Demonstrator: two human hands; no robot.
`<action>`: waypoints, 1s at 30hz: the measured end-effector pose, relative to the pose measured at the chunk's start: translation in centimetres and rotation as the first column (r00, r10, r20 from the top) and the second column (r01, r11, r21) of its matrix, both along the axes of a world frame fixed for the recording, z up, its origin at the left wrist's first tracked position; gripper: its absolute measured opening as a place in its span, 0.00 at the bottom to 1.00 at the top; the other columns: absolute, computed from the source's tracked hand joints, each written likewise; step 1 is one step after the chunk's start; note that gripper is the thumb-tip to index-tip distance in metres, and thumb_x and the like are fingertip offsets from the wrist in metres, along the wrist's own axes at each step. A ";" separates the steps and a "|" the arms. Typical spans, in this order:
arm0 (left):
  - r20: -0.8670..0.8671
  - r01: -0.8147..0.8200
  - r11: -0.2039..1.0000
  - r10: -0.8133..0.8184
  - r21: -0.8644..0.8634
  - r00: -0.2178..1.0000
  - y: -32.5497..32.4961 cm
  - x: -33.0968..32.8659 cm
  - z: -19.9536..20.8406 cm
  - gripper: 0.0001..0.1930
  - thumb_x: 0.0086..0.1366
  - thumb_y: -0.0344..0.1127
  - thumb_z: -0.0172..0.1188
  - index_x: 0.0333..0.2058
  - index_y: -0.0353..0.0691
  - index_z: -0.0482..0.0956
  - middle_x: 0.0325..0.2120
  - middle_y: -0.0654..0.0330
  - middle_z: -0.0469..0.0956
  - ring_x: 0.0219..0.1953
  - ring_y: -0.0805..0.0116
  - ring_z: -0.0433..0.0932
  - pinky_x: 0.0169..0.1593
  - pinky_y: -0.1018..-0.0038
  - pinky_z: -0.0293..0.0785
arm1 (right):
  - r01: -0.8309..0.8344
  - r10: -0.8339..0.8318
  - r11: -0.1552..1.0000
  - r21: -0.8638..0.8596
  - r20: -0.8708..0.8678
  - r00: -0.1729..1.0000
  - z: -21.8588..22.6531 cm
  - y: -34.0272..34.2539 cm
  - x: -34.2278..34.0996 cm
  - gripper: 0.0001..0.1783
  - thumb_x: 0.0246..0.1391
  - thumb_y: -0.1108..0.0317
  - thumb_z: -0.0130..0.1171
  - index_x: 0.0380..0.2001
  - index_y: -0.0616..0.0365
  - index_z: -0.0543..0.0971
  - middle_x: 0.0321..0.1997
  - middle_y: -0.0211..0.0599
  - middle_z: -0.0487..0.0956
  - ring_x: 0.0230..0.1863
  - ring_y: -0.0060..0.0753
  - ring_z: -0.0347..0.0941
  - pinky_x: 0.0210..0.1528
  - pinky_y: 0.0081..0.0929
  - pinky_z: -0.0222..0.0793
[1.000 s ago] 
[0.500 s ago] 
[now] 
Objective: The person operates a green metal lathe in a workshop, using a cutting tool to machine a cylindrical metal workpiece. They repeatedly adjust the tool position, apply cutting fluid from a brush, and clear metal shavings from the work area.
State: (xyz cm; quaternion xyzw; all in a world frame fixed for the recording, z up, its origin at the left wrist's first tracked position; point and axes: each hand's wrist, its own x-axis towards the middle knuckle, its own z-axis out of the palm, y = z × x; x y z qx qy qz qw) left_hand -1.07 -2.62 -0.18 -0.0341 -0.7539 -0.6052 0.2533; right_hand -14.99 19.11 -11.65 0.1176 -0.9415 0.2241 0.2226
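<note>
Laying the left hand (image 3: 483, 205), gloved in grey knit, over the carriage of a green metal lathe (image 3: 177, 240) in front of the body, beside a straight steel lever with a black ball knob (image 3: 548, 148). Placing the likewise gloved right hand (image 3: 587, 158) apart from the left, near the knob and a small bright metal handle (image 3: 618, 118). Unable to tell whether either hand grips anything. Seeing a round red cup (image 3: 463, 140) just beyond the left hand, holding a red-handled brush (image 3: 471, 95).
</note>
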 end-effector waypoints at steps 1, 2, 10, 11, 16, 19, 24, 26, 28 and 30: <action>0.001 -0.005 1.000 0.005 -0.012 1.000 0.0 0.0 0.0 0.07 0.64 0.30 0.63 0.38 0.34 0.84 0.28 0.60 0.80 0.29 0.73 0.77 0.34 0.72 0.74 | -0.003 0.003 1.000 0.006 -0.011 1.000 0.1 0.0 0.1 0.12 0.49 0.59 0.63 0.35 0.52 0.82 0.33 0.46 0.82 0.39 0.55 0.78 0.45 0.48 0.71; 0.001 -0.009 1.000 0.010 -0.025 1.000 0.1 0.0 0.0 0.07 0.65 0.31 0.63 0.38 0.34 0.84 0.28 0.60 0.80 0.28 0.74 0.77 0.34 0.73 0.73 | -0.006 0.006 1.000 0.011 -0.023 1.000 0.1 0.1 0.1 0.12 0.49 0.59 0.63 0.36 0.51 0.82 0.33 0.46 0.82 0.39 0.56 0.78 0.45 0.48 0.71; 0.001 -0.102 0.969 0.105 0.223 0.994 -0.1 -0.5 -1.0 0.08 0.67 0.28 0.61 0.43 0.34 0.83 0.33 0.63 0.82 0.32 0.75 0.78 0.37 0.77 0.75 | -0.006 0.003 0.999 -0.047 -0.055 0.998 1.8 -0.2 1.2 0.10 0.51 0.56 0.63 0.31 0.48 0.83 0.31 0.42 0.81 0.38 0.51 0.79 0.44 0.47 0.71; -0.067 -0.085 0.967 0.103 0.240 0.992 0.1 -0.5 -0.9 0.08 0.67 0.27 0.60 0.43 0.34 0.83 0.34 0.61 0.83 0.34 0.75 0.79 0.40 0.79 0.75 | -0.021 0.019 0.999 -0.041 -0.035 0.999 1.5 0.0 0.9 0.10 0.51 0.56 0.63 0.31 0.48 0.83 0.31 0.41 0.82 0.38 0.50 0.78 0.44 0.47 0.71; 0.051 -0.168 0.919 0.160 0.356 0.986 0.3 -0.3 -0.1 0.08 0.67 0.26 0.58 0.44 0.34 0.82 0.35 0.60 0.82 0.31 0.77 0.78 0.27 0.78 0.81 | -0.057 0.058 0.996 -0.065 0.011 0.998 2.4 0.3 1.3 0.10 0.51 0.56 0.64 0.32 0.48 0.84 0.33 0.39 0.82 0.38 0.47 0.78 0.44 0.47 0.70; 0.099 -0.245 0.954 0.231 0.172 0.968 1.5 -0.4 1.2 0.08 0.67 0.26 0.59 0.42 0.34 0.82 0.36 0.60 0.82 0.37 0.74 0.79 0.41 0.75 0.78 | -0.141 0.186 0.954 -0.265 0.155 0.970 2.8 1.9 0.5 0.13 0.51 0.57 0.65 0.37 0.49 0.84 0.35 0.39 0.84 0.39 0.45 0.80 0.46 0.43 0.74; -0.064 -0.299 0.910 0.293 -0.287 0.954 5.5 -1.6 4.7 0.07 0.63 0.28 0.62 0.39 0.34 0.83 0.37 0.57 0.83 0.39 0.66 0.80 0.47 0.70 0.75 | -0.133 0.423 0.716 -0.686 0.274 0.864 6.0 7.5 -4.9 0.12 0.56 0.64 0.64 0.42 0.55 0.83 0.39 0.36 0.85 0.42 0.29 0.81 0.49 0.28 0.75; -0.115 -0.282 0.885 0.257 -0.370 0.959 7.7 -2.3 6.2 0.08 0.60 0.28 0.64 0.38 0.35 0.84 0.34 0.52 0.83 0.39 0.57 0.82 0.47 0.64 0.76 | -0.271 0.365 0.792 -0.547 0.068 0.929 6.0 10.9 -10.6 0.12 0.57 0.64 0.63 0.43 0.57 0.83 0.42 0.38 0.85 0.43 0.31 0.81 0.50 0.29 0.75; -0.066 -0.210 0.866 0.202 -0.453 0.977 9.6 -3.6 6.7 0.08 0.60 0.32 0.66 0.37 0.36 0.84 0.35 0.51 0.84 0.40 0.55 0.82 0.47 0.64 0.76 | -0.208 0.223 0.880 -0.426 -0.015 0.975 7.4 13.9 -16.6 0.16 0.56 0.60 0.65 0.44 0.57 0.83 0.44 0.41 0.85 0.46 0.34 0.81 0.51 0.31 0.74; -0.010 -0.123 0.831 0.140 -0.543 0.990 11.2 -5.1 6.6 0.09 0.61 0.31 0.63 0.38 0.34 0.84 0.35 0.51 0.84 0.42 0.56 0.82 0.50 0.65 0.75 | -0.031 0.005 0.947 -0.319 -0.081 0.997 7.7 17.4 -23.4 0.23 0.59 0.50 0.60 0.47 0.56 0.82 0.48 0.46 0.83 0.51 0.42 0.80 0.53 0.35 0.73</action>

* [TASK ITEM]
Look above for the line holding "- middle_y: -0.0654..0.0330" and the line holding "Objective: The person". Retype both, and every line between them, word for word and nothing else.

* [TASK OUTPUT]
  - middle_y: -0.0654..0.0330
  - middle_z: -0.0469..0.0956
  - ring_x: 0.0219..0.1953
  - ring_y: -0.0805..0.0116
  - ring_z: -0.0433..0.0932
  - pinky_x: 0.0169..0.1593
  - pinky_y: -0.1018..-0.0038
  - pinky_z: -0.0293..0.0785
arm1 (right):
  - r01: -0.8309..0.8344
  - r10: -0.8339..0.8318
  - r11: -0.1552..1.0000
  - r21: -0.8638..0.8596
  - r20: -0.8708..0.8678
  - r00: -0.1729..1.0000
  - z: -21.8588..22.6531 cm
  - y: -34.0272..34.2539 cm
  - x: -34.2278..34.0996 cm
  - gripper: 0.0001..0.1783
  - thumb_x: 0.0246..0.1391
  - thumb_y: -0.1108..0.0317
  - thumb_z: -0.0130..0.1171
  - index_x: 0.0380..0.2001
  - index_y: -0.0616..0.0365
  - index_z: -0.0543..0.0971
  - middle_x: 0.0321..0.1997
  - middle_y: -0.0211..0.0599
  - middle_z: -0.0487..0.0956
  - ring_x: 0.0230..0.1863
  - ring_y: -0.0060..0.0753
  - ring_z: -0.0347..0.0941
  - pinky_x: 0.0210..0.1528
  - pinky_y: 0.0081..0.0929
  - pinky_z: -0.0222..0.0793
[1.000 s ago] 
[0.500 s ago] 
[now] 
Objective: The person operates a green metal lathe in a workshop, using a cutting tool to machine a cylindrical metal workpiece. They repeatedly adjust the tool position, apply cutting fluid from a brush, and clear metal shavings from the work area.

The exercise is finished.